Methods and results: Fully biodegradable balloon-expandable stents (n=45) were implanted in a porcine coronary arteries using quantitative coronary angiography (QCA) and intravascular ultrasound (IVUS) to optimise stent apposition. Dose density of sirolimus was 8.3 µg/mm of stent length with in vitro studies demonstrating elution over 30 days and complete stent degradation over 12 months. Animals were terminated at 7, 14, 30, 90, and 180 days for complete histological analysis. Optical coherence tomography (OCT) was also performed for the 90- and 180-days samples. All stents were deployed successfully without notable mechanical difficulties. Angiographic diameter stenosis (DS) was 20±16%, 24±4%, and 23±17%, at one, three, and six months, respectively. In parallel, IVUS showed good stent apposition with DS of 21±9%, 25±7%, and 18±3%; and area stenosis (AS) of 35±13%, 33±7%, and 32±4% at one, three, and six months,respectively. OCT further demonstrated good stent apposition with DS of 28±7% and 20±6%, and AS of 37±10% and 33±13% at three and six months, respectively. OCT showed reduction of stent thickness by 23% from three to six months. Histologic analysis confirmed these in vivo findings and revealed a favourable healing process of absorbable stent incorporation into the arterial wall, without excessive thrombotic or inflammatory reactions.

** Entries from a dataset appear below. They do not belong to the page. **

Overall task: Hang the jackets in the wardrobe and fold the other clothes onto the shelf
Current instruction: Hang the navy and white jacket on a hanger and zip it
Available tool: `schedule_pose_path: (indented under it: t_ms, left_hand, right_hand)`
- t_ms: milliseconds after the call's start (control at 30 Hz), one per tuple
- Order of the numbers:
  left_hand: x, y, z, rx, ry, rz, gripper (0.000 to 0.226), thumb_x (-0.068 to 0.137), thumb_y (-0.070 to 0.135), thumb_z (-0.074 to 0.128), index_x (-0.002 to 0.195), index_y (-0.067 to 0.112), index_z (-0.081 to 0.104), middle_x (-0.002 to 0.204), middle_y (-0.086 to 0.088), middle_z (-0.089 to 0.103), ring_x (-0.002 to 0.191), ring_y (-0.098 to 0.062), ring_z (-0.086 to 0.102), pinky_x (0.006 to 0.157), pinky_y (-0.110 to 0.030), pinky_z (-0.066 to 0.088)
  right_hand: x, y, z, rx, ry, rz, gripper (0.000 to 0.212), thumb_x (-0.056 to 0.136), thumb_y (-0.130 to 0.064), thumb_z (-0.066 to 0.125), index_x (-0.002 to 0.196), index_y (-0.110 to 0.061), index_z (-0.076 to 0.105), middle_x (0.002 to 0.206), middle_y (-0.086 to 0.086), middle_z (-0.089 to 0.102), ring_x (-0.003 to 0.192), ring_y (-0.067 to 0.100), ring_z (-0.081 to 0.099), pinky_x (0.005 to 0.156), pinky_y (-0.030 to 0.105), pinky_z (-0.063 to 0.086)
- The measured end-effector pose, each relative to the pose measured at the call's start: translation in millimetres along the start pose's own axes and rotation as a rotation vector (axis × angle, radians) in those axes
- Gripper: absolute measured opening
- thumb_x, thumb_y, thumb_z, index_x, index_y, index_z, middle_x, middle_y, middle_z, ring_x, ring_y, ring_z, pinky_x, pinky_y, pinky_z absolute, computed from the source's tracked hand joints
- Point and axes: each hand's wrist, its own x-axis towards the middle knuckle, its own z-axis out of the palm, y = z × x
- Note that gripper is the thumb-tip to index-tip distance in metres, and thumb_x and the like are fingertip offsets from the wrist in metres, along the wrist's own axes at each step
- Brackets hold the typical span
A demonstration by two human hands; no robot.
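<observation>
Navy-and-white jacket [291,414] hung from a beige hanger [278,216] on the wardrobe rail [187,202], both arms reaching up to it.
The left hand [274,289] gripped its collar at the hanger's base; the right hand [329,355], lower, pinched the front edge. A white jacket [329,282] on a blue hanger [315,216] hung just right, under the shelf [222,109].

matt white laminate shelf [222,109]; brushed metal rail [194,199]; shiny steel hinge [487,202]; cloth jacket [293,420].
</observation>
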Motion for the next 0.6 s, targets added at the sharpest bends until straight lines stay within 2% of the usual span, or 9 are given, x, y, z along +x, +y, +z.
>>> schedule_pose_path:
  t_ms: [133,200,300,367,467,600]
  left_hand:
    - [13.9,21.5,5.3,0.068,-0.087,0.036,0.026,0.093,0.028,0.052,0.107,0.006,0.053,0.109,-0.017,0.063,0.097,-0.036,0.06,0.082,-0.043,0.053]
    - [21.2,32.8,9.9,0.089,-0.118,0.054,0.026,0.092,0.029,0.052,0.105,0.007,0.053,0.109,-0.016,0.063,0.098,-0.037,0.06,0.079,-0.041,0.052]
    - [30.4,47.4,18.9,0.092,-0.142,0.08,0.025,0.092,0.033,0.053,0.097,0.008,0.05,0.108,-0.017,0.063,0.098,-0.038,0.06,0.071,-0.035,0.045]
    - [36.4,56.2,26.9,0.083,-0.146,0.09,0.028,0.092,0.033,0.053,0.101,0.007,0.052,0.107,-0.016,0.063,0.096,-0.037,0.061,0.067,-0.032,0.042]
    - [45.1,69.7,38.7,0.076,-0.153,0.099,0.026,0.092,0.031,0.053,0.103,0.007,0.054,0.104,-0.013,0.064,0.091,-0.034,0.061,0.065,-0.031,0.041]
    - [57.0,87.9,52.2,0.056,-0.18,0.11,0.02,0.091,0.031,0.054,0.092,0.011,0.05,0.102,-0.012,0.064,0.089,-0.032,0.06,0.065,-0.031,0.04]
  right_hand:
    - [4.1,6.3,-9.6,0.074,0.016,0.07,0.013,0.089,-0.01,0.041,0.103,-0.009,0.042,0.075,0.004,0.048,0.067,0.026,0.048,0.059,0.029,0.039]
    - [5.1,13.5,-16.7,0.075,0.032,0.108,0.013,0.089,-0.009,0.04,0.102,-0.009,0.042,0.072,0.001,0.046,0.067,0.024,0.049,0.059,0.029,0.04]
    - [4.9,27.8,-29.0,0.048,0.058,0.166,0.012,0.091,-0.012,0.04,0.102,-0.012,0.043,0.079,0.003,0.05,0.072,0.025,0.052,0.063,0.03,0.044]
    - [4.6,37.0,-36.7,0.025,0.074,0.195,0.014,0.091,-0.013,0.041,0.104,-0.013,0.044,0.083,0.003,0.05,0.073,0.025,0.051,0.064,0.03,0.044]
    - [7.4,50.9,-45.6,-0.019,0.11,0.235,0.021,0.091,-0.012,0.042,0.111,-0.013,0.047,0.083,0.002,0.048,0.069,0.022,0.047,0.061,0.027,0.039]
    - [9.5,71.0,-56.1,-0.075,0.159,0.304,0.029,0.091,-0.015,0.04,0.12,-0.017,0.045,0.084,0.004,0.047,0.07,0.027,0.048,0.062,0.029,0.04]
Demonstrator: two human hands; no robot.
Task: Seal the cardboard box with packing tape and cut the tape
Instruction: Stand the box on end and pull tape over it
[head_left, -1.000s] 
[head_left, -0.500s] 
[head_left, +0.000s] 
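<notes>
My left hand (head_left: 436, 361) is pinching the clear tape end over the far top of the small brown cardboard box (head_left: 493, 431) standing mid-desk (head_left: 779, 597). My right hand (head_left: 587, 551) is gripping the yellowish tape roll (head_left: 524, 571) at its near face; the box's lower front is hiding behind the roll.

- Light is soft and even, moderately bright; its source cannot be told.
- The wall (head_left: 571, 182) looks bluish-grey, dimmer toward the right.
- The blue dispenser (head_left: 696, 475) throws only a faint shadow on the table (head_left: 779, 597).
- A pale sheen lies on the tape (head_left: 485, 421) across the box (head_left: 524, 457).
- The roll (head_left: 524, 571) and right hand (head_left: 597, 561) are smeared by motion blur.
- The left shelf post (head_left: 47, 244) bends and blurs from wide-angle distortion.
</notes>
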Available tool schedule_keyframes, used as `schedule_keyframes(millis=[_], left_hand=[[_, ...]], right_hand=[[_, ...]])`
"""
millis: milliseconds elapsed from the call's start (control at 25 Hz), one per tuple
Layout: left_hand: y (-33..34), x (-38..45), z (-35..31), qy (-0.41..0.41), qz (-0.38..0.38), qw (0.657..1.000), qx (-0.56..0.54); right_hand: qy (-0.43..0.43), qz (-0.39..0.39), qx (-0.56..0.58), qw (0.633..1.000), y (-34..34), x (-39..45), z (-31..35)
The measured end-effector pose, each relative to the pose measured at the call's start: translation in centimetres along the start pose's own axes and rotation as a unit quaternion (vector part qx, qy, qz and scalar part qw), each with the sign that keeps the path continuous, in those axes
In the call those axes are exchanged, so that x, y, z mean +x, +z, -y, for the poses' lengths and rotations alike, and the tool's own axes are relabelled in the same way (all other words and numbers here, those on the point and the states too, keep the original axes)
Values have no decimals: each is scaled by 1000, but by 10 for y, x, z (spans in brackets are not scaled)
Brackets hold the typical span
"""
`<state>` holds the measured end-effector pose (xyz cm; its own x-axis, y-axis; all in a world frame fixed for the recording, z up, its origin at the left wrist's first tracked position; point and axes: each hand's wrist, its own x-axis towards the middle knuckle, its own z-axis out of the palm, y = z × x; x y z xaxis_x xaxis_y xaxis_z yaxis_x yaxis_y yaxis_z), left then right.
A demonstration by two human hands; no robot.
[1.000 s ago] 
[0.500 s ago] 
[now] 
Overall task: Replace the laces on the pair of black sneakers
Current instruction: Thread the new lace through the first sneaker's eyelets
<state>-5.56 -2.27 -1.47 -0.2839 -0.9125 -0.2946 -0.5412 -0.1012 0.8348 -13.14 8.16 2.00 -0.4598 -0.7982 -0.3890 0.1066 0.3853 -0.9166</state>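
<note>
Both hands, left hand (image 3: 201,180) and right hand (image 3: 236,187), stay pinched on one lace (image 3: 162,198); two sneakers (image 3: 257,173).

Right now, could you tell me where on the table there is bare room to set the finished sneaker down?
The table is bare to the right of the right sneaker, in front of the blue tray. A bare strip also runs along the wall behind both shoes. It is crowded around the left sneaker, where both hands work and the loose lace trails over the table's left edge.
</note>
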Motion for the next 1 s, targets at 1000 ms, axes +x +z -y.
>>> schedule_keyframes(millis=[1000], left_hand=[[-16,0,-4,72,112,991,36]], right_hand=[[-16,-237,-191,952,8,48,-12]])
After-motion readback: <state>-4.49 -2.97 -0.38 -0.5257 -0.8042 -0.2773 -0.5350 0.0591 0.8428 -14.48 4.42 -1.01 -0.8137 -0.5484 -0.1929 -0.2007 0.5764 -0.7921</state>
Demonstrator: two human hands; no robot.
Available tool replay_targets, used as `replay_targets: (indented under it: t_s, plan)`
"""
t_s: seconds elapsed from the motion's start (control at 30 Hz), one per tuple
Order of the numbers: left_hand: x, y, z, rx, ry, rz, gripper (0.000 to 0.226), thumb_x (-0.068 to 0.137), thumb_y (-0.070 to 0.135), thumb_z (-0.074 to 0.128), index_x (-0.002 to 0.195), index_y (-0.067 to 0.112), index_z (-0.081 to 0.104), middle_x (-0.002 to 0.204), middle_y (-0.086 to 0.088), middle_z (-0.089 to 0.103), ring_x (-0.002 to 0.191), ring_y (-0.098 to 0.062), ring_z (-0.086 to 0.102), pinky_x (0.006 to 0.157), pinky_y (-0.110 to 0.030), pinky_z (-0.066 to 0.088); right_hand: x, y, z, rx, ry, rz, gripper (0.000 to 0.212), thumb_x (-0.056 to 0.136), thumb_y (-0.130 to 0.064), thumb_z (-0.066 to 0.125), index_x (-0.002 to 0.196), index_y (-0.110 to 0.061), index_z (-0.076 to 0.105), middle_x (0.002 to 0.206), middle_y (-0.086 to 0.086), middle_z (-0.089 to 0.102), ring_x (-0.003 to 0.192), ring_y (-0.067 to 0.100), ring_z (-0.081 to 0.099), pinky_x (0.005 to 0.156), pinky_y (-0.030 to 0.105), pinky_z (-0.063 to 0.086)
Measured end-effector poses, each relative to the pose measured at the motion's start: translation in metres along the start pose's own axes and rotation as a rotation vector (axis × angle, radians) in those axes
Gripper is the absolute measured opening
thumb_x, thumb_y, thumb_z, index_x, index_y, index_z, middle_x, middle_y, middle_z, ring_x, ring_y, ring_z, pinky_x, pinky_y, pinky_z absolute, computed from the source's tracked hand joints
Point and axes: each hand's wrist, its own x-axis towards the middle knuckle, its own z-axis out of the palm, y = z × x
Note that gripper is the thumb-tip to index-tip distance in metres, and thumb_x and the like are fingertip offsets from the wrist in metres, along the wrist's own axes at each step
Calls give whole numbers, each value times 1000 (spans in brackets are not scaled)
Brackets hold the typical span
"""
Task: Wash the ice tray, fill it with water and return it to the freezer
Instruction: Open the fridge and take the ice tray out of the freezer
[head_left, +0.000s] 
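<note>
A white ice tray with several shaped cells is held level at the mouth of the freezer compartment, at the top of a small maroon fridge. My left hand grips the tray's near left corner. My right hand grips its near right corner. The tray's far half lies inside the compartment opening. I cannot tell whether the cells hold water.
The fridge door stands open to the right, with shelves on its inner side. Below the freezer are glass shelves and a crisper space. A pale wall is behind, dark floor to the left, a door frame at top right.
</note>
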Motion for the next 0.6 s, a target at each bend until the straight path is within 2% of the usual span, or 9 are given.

Conclusions: This study shows favourable vascular compatibility and efficacy for a novel fully bioabsorbable salicylate-based SES. This device has good mechanical performance during deployment and stays well-apposed to the vessel wall at long-term follow-up. These initial results are highly encouraging and support progress into more extensive preclinical studies as well as early clinical testing.